On Thursday, the Senate confirmed Randal Quarles for the Federal Reserve’s vice chair of supervision post in a 65-32 vote.
Quarles is the first person to fill the role of banking watchdog at the Federal Reserve. The position was created under the 2010 Dodd-Frank reform law to oversee the country’s largest U.S. banks.
“We look forward to working with him on issues of deep importance to our members which promote safe and efficient markets,” said Ken Bentsen, president and CEO of SIFMA, a securities trade group said about Quarles.
Quarles, a former top Treasury Department official in the George W. Bush administration, is the founder and managing director of The Cynosure Group, a private equity firm in Salt Lake City.
Former President Barack Obama never nominated anyone for the job. Daniel Tarullo, the former Federal Reserve governor, who stepped down in April, served as the de facto vice chairman for supervision.
Jerome Powell has been serving as the head of the bank oversight committee since Tarullo left.
By filling the post, the Trump administration will now have an opportunity to reshape the post-crisis financial regulatory landscape.

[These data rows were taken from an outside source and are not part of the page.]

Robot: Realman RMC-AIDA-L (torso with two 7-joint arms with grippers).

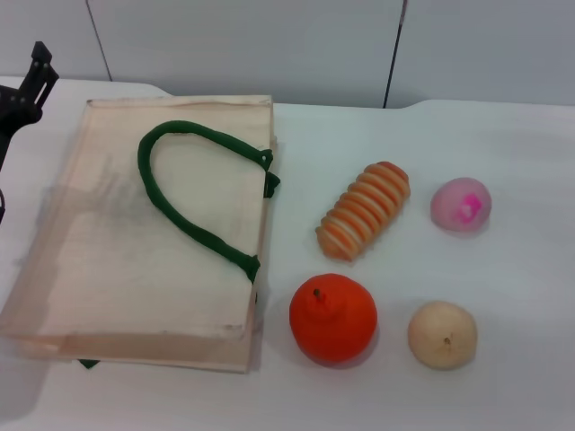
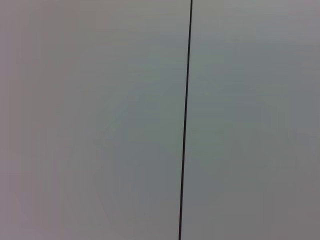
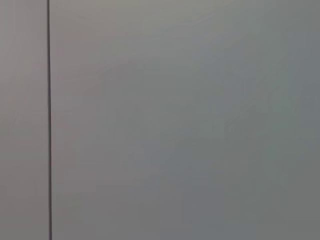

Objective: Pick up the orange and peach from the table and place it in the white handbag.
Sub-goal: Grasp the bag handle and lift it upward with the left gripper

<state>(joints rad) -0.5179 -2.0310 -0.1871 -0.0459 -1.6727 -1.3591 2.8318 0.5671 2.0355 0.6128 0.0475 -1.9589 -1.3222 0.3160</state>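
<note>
Only a black, angular, matte piece of the left hand [image 1: 25, 90], with small bolted bracket shapes.

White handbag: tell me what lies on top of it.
Only its own dark green strap handle lies looped on the flat cream fabric handbag. No fruit rests there. Its inside is hidden.

The plain white surface [image 1: 521, 153] carries a large flat cream fabric handbag [image 1: 108, 269] with dark green strap handles on its left part. Right of it lie a ribbed orange-and-cream oblong piece [image 1: 364, 210], a pale pink round peach [image 1: 460, 205], a bright orange-red round orange [image 1: 332, 319] just beside the bag's near corner, and a beige-tan round fruit [image 1: 442, 335].
</note>
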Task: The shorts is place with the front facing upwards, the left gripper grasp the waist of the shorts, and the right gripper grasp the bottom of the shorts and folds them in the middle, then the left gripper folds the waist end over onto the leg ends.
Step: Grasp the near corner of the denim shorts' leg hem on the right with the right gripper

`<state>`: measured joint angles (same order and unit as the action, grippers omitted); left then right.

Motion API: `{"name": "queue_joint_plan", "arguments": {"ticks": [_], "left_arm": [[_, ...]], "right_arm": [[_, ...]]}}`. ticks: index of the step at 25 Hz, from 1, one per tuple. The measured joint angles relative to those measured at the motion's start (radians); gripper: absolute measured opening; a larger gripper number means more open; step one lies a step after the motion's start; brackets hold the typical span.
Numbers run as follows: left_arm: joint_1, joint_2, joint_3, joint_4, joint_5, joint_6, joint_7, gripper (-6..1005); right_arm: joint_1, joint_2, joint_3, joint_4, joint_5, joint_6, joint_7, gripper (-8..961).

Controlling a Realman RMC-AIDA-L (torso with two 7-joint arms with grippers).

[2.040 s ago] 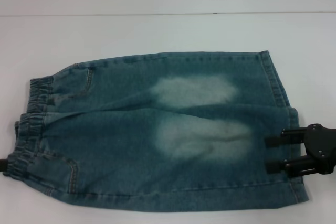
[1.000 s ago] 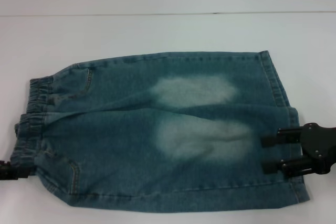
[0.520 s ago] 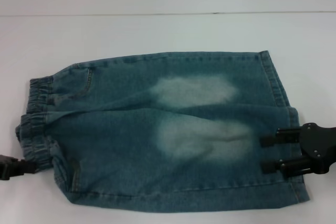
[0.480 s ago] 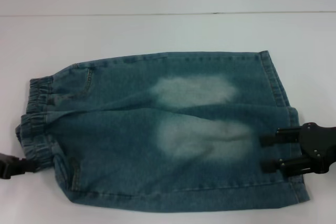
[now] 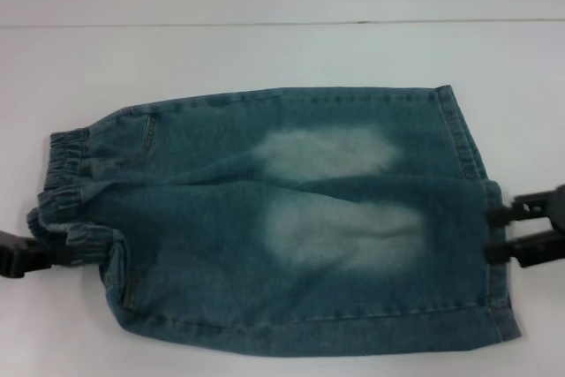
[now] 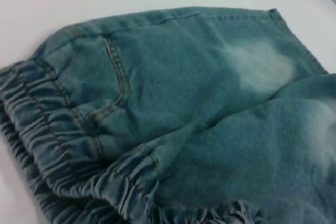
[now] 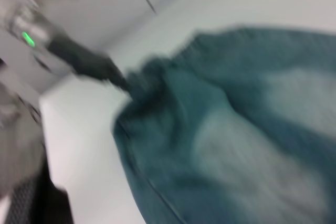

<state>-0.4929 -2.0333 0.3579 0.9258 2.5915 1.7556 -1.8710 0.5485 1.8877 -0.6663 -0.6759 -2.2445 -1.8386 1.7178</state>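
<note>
The blue-green denim shorts (image 5: 291,218) lie flat on the white table, folded lengthwise, with two pale patches facing up. The waist end (image 5: 66,174) points left and the leg ends (image 5: 477,174) point right. At the near left corner my left gripper (image 5: 62,253) is shut on the waistband, which is bunched and lifted there. The right wrist view shows that left gripper (image 7: 123,81) biting the cloth. My right gripper (image 5: 496,234) stands open at the leg hem's edge, holding nothing. The left wrist view shows the gathered waistband (image 6: 58,145) close up.
The white table (image 5: 265,50) stretches on all sides of the shorts, with its far edge line across the top of the head view. No other objects are in view.
My left gripper closed on the near waist corner and drew it inward, bunching the band. The right gripper backed off to the right, leaving the leg hem.
</note>
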Motion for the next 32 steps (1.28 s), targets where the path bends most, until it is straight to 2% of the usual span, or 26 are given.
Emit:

The president has repeatedly renewed his pledge to do a “major elimination of the horrendous” Dodd-Frank regulations.
Quarles has already signaled the need to take a second look at the reform law. “There are ways to redefine Dodd-Frank and other forms of regulatory policy in ways that would be beneficial to the economy,” Quarles told Bloomberg Television in a November 2015 interview.
Speaking on the Senate floor, Sen. Elizabeth Warren, a key member of the Senate Banking Committee, vehemently opposed Trump’s pick, arguing Quarles would work to help the interests of Wall Street and not American families.
Quarles will play a different role overseeing bank supervision than Tarullo. Tarullo was nominated by President Barack Obama in January 2009 to serve as a primary responder in shaping the regulatory landscape following the 2008 financial crisis.
But from his new perch at the Fed, Quarles will be in a position to help steward a comprehensive review of existing regulations to find areas of improvement, rather than building it from scratch.
Before leaving his post earlier in April, Tarullo opened the door to possible changes to the reform law. He signaled out the so-called Volcker Rule, which bans the largest banks from taking risky bets with taxpayer money, as one area revisions could be made. That’s at least one area of shared agreement with Quarles, who said the rule is “not well designed.”
Still, Tarullo has urged his predecessor and Congress not to completely unwind the entirety of sweeping law aimed at preventing another financial crisis.
“Neither regulators nor legislators should agree to changes that would effectively weaken that regime, whether directly or indirectly,” said Tarullo in a speech at Princeton University. “It would be tragic if the lessons of the financial crisis were forgotten so quickly.”